_Goal of the exercise_: Within the listing below, please copy exactly the lines between the line holding "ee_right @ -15" and the line holding "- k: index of", inclusive.

_Material provided_:
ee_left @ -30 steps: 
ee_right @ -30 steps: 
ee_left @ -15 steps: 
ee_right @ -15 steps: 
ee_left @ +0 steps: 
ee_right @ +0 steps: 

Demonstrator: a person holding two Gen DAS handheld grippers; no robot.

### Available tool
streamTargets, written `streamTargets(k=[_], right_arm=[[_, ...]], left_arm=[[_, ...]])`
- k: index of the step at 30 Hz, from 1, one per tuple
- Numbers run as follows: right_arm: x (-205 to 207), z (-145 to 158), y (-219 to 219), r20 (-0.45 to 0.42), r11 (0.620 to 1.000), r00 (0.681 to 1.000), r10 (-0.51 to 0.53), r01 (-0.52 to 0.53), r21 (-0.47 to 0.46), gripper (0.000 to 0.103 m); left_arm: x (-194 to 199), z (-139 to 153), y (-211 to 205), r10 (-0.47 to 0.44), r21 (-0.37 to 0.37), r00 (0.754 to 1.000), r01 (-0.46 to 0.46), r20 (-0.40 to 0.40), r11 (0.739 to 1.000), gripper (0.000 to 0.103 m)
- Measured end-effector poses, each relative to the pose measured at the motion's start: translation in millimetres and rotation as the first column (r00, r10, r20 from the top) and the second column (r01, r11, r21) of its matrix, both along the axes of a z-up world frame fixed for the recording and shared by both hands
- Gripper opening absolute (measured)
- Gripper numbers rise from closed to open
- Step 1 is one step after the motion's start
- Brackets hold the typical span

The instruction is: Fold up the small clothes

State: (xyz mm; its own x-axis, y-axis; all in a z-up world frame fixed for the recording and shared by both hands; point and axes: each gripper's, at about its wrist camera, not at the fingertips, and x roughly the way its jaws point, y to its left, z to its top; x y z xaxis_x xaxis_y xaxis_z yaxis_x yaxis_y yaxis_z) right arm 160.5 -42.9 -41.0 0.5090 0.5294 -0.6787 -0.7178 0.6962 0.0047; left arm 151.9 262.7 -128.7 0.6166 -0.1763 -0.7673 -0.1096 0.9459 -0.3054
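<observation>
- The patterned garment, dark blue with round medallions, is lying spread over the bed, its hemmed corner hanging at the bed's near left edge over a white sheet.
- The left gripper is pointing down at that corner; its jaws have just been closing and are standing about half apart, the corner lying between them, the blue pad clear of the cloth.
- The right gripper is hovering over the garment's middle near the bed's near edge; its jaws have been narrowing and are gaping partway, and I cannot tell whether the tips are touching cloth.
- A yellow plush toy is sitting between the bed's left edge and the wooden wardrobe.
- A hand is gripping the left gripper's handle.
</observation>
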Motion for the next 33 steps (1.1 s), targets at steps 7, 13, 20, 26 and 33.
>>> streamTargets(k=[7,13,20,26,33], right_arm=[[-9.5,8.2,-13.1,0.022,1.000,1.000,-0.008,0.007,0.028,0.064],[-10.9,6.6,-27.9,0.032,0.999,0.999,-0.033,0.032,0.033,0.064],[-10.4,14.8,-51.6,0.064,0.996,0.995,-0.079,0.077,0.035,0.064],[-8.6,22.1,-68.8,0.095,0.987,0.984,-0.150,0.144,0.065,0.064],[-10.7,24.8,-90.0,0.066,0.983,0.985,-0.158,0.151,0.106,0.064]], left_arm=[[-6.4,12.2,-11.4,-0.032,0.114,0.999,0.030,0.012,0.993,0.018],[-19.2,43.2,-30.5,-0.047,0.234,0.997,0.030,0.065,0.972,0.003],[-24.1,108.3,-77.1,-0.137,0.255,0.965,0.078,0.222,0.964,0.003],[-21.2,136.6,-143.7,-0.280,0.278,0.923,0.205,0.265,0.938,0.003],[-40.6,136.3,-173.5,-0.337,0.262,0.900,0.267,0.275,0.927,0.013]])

_Exercise solution_:
ee_right @ -15 steps: 
ee_left @ +0 steps: 
ee_right @ +0 steps: 

Demonstrator: a person holding two Gen DAS handheld grippers; no robot.

### Available tool
streamTargets, written `streamTargets(k=[_], right_arm=[[_, ...]], left_arm=[[_, ...]])`
- k: index of the step at 30 Hz, from 1, one per tuple

Nothing further is needed for this exercise.